Los resultados de la encuesta CASEN 2024 entregados hace unos días confirman que la evolución de la pobreza en Chile está estrechamente ligada a las condiciones del mercado laboral, especialmente para los hogares de menores ingresos. Si bien los indicadores agregados muestran una cierta recuperación tras la pandemia, un análisis más detallado revela que esta mejora es incompleta y que descansa en bases poco sostenibles.
Uno de los elementos más preocupantes es el deterioro del vínculo entre trabajo e ingresos en los sectores más vulnerables. En los hogares de menores ingresos, el peso del empleo como fuente principal de sustento se ha debilitado de manera significativa, siendo progresivamente reemplazado por transferencias monetarias del Estado. Esto no solo refleja un mercado laboral con dificultades para generar empleos estables y bien remunerados, sino también una creciente dependencia de subsidios que, si bien cumplen un rol de contención, no logran sustituir los beneficios económicos y sociales asociados al trabajo formal.
La evidencia muestra que la dimensión laboral sigue siendo el principal factor que explica por qué algunos hogares logran salir de la pobreza y otros permanecen atrapados en ella.
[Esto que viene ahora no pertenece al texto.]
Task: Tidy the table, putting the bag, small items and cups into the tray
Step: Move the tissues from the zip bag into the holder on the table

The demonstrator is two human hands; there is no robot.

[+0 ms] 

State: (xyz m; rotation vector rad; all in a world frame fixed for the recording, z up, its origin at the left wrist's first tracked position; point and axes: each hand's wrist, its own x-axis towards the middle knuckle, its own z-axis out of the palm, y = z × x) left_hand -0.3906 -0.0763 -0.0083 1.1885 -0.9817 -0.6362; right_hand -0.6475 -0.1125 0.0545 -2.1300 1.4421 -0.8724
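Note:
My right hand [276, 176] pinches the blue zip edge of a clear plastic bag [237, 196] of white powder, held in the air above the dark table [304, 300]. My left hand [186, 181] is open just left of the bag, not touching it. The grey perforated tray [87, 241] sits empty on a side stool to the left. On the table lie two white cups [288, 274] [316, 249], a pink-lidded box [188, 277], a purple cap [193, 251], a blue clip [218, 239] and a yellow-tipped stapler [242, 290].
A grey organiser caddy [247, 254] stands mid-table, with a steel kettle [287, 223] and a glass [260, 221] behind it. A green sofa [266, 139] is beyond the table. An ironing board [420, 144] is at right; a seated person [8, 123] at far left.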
La brecha entre hogares con y sin personas ocupadas es decisiva, y resulta mucho más relevante que el monto de las transferencias recibidas. En este sentido, la CASEN 2024 deja en claro que sin empleo, o con empleos precarios y esporádicos, las políticas sociales tienen un alcance limitado para generar movilidad social.
A ello se suma un deterioro en indicadores asociados a ocupación y subempleo, incluso cuando otras dimensiones de la pobreza multidimensional muestran avances. Este contraste sugiere que el problema no es solo la falta de ingresos, sino también la calidad y estabilidad de las trayectorias laborales disponibles. Asimismo, surgen interrogantes relevantes sobre los posibles efectos no deseados de algunas políticas de protección social, particularmente en contextos donde podrían estar desincentivando la participación laboral de ciertos grupos.
Finalmente, los desafíos se profundizan al considerar brechas persistentes por nivel de ingresos y género. El acceso al trabajo sigue siendo marcadamente desigual, con diferencias que se amplían entre los sectores de menores y mayores recursos, y que afectan con mayor fuerza a las mujeres en los tramos más vulnerables. A esto se agregan cambios demográficos que alteran la composición de los hogares, especialmente el aumento de personas mayores fuera del mercado laboral, lo que complejiza aún más la relación entre trabajo y pobreza.
En conclusión, el desafío central para la política pública es avanzar hacia una estrategia que vuelva a situar al empleo de calidad en el centro del desarrollo social, fortaleciendo la capacidad de la economía para generar trabajo formal y sostenible, articulando mejor las políticas laborales con el sistema de protección social. Sin este giro, los avances seguirán siendo frágiles y desiguales.